PROBLEM DESCRIPTION: The answer must consist solely of the lines below starting at the one containing "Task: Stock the" and ending at the one containing "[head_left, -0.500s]", repeated exactly, with both ends included and all pictures omitted.
··· TASK MATERIAL ···
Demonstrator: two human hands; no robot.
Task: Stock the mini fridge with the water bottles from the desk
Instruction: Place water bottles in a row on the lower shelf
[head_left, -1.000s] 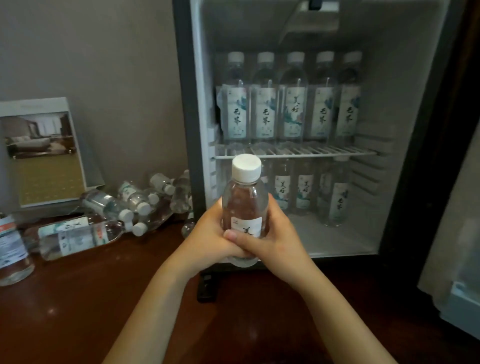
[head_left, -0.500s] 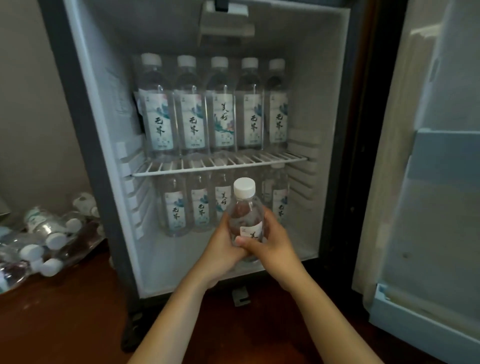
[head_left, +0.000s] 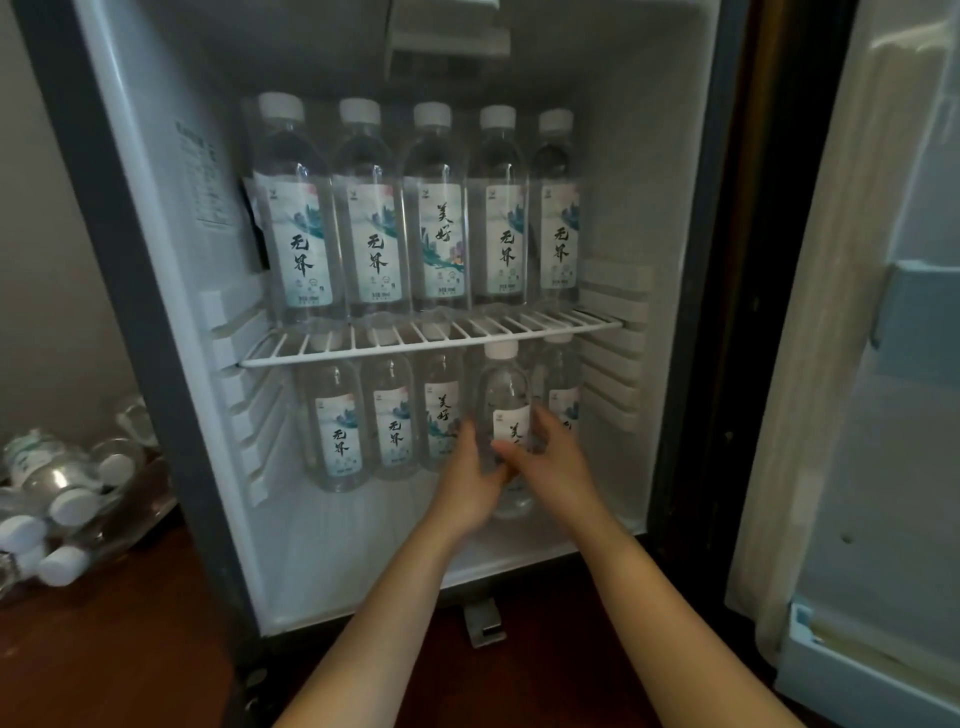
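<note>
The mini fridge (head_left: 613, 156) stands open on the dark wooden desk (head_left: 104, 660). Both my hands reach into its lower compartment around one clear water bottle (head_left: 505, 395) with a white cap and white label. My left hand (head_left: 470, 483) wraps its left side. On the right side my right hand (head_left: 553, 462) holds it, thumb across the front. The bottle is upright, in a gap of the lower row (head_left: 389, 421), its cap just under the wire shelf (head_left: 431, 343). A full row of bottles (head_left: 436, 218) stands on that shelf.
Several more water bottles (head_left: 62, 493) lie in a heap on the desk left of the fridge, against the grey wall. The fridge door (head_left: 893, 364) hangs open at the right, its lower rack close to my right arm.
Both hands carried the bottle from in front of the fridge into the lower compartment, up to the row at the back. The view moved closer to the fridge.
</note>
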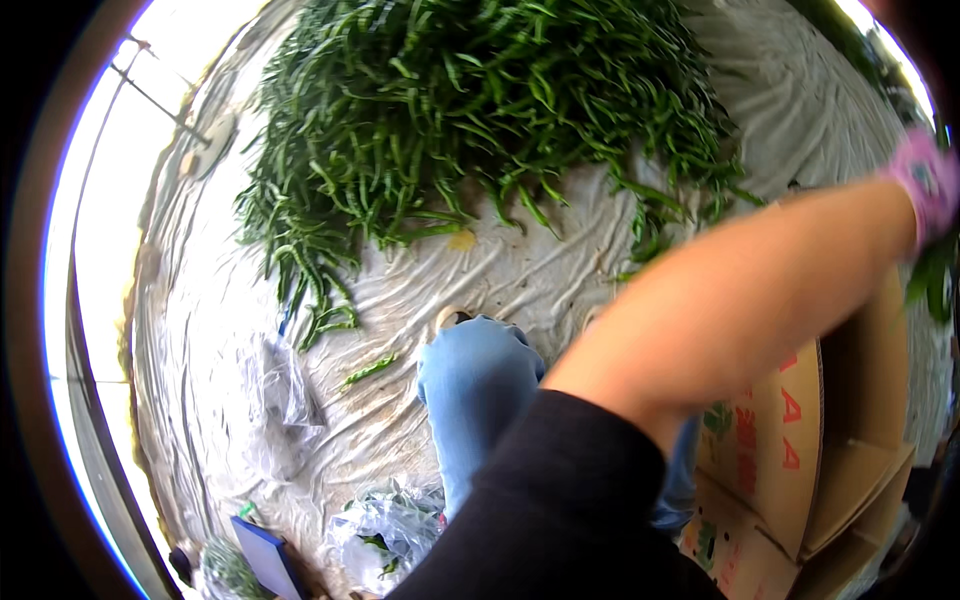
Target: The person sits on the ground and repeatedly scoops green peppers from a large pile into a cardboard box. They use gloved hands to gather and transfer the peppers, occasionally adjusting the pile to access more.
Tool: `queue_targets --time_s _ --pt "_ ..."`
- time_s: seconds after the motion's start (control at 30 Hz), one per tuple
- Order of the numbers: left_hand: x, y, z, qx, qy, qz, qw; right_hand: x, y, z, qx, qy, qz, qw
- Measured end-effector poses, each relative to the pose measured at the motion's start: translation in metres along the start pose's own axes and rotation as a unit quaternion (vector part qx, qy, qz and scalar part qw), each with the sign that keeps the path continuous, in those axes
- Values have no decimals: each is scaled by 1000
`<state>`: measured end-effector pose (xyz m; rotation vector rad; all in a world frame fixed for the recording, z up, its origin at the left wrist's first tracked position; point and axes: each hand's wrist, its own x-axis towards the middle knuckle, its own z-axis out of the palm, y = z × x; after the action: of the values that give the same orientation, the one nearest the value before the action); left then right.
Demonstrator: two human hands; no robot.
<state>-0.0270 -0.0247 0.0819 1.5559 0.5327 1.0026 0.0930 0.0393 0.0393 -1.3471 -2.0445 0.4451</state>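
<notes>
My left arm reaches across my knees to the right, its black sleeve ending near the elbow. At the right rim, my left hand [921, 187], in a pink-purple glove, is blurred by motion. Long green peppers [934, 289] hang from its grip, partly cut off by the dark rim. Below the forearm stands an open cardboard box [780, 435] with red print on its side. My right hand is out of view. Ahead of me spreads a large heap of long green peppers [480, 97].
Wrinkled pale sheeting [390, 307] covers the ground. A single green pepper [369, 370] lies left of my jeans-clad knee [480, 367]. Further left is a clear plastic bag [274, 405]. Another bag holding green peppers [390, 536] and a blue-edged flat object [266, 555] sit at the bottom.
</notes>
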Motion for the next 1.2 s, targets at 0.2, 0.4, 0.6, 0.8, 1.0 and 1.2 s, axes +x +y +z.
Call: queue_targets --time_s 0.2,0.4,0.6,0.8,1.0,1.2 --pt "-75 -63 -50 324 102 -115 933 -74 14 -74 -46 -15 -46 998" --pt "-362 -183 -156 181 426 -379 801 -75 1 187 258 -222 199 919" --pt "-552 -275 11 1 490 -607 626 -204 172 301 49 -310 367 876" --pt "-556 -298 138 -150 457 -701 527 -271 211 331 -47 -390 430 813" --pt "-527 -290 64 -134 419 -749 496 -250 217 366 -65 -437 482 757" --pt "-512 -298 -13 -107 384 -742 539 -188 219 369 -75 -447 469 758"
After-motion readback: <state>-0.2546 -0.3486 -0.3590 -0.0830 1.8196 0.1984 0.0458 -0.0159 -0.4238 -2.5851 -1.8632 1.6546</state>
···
TASK RESPONSE:
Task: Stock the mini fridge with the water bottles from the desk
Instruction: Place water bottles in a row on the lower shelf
[head_left, -1.000s] 
[head_left, -0.500s] 

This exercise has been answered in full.